Feeding trials of pet animals may be subject to requirement on trade samples. Petfood is a derived product referred to point 2 of Article 3(2) of Regulation (EC) No 1069/2009. Feeding trials of pet animals should be considered as feed for "particular studies or analyses with a view to carrying out a production process or developing feedingstuffs or other derived products," and shall be allowed for trade samples. This applies to EU produced pet food and imported pet food.
2.4.Can a Member State of destination ask for pre-notification in case of dispatch of processed manure?
The pre-notification procedure referred to in Article 48(1) of Regulation (EC) No 1069/2009 is not applicable in case of trade in processed manure. Processed manure which has been processed in accordance with requirements laid down in Section 2 of Chapter II of Annex XI to Regulation (EU) No 1420/2011 should be declared as a derived product.
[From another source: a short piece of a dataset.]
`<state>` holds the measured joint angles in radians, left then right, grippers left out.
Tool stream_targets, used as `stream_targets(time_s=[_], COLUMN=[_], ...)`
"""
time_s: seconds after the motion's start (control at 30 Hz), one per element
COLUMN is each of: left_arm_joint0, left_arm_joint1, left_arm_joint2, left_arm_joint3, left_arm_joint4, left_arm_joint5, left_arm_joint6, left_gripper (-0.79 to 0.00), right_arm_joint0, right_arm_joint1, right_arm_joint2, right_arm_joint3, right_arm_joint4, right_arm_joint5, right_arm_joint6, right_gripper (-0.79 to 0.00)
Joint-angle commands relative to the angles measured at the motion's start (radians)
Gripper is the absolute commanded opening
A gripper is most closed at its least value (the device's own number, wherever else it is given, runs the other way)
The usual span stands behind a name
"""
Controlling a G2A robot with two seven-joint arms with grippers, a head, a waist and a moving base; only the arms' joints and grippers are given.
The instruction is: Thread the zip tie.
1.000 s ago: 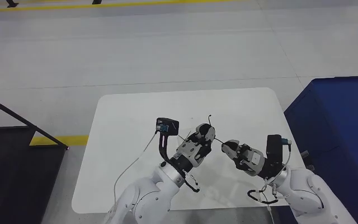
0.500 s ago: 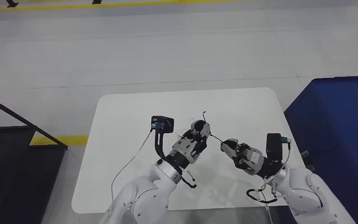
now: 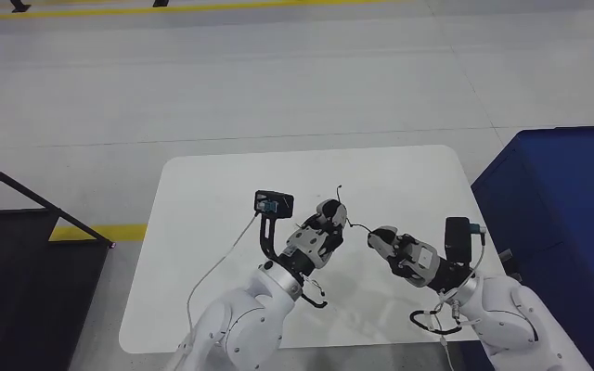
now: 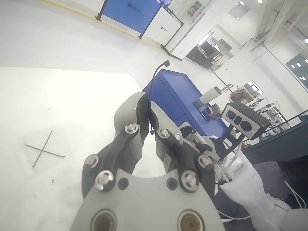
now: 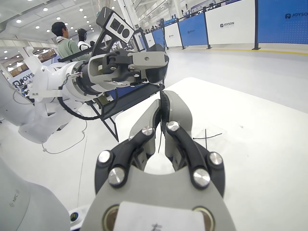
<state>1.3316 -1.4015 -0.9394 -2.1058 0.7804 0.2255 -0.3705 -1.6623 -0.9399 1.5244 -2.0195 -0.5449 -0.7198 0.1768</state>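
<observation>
From above, the white table (image 3: 213, 232) has both robot arms bent in over its near half, wrists angled toward each other. The left gripper (image 3: 336, 221) and the right gripper (image 3: 376, 237) sit close together, a little apart, above the middle of the table. A thin black zip tie (image 3: 358, 227) runs between them. One end of it pokes up on the far side of the left gripper. A dark blue cabinet (image 3: 538, 204) stands just off the table's right edge.

From the left wrist, the left gripper (image 4: 146, 103) has its two fingers pressed together on the zip tie (image 4: 165, 63). The strap rises out of the closed tips in a gentle curve and ends in its small square head. Behind it stand the blue cabinet (image 4: 173, 90) and the other arm's wrist camera (image 4: 243, 118). Two more zip ties (image 4: 43, 149) lie crossed on the table (image 4: 60, 92), off to the side.

From the right wrist, the right gripper (image 5: 161, 106) is likewise closed, pinching the zip tie (image 5: 159, 140). A loose length of it hangs down between the finger links. Straight ahead, just past the tips, the left gripper (image 5: 157, 66) is held level and side-on, and the strap runs up to it. The crossed zip ties (image 5: 205, 137) rest on the table (image 5: 240, 111) nearby.
</observation>
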Motion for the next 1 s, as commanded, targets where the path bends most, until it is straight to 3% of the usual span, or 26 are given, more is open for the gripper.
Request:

Aforementioned Article 48(1) may be applicable on to unprocessed manure.
Member States may apply only the notification in TRACES. With reference to point 2 of Chapter III of Annex VIII to Regulation (EU) No 1420/2011 " Member States may require that proof of the arrival of the consignments is provided by the TRACES system or by a fourth copy of the commercial document which is sent back by the receiver to the producer." If the Member State of destination insists on receipt of TRACES information which shall arrive to the local veterinary Unit of destination atthe same time as the operator at the place of dispatch would enter it into the TRACES system, the effect would be similar to application of Article 48(1) of Regulation (EC) No 1069/2009.
2.5.is it necessary that a consignment of derived products which have been declared as the end point in the manufacturing chain would be accompanied by a commercial document?
No.
3.imports from the Third countries into the EU
3.1.Are animal by-products and derived products produced in third countries from raw material or derived products of the EU origin eligible for export to the EU eventhough the EU is not listed as authorized third country for the export into the EU?
Yes, any animal by-products and derived products produced in third countries from raw material or derived products of the EU origin should be eligible for export to the EU if the third country of export is listed in list of authorized third countries for the import into the EU referred to in Table 1 or Table 2 of Chapter I of Annex XIV to Regulation (EU) No 1420/2011.